→ **WHAT THE EXERCISE ASKS**
Once you find the line with "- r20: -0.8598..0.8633", transcribe it and all the lines that follow to the end of the data, exactly as written; skip any pictures.

→ **PROVIDED DATA**

******************************

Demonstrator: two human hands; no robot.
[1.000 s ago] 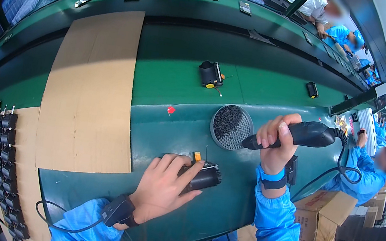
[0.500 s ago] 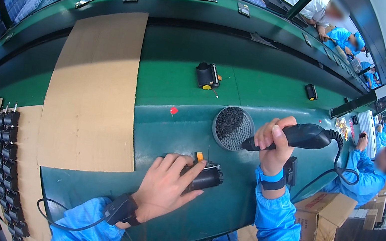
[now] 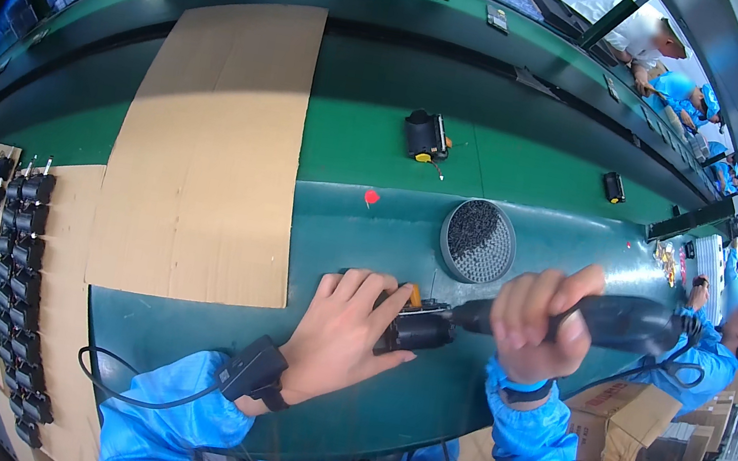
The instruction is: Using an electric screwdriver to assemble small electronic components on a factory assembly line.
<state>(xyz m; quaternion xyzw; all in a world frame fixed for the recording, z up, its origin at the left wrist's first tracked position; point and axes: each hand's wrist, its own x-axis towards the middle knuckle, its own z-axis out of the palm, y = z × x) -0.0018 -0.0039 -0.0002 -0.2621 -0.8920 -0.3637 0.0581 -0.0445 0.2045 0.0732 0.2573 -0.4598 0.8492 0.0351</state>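
Observation:
My left hand holds a small black device down on the dark green mat, fingers over its left part. An orange tab sticks up from the device's far side. My right hand is wrapped round a black corded electric screwdriver, which lies nearly level. Its tip points left and meets the device's right end; whether it sits on a screw is too small to tell. Just beyond stands a round grey dish partly filled with small dark screws.
A large cardboard sheet lies left of centre. Several black devices stand in rows on cardboard at far left. Further off are a black unit, another one and a red scrap. A carton stands at right, near a co-worker.
My right hand has brought the screwdriver from beside the screw dish down toward me, its tip now at the device's end. My left hand keeps its hold on the device.

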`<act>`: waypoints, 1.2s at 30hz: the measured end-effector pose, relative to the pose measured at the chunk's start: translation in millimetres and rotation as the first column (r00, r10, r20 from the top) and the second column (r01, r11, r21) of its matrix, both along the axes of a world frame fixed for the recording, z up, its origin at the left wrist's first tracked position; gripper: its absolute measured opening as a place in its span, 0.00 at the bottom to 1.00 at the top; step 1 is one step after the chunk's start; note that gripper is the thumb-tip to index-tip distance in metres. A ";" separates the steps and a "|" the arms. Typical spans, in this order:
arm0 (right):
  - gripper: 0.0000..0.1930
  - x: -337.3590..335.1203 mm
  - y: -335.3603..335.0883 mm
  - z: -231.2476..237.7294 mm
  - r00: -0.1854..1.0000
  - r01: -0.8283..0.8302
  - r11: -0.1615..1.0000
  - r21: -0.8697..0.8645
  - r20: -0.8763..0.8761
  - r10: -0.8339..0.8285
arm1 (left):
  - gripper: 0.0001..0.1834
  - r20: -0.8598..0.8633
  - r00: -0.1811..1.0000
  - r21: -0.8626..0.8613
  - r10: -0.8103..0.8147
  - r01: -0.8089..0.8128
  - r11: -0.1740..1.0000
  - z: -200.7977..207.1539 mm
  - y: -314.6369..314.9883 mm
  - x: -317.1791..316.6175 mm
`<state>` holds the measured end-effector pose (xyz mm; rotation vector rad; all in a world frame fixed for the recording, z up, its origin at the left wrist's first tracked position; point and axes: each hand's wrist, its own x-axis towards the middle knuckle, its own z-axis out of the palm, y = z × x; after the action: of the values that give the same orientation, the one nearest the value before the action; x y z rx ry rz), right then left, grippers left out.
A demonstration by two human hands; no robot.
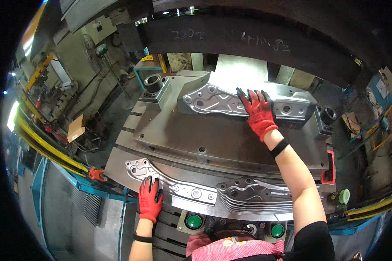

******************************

→ **ANSWER BOX**
  - r20: -0.8598..0.8633
  - r00: -0.1811..1.0000
  - r21: -0.8626..0.8613
  - r10: -0.8103..0.8147
  - r01: -0.8089..0.8128
  - r11: -0.1740..1.0000
  - z: -200.7977..207.1539 mm
  - y: -314.6369..314.9883 mm
  - x: -317.1791..316.6175 mm
`<state>` holds the measured end-effector pose (xyz mm; rotation vector rad; all in a world frame fixed for the recording, z up, its origin at the left wrist's first tracked position; point and axes: each hand's wrist, its own x-axis towards the middle knuckle, its own z-axis out of the palm, y = z × x; after the action: of the values that give the same orientation, the one nearest the value before the action; x y z rx ry rz), right then left, grippers left out.
A demonstration by two human hands; no robot.

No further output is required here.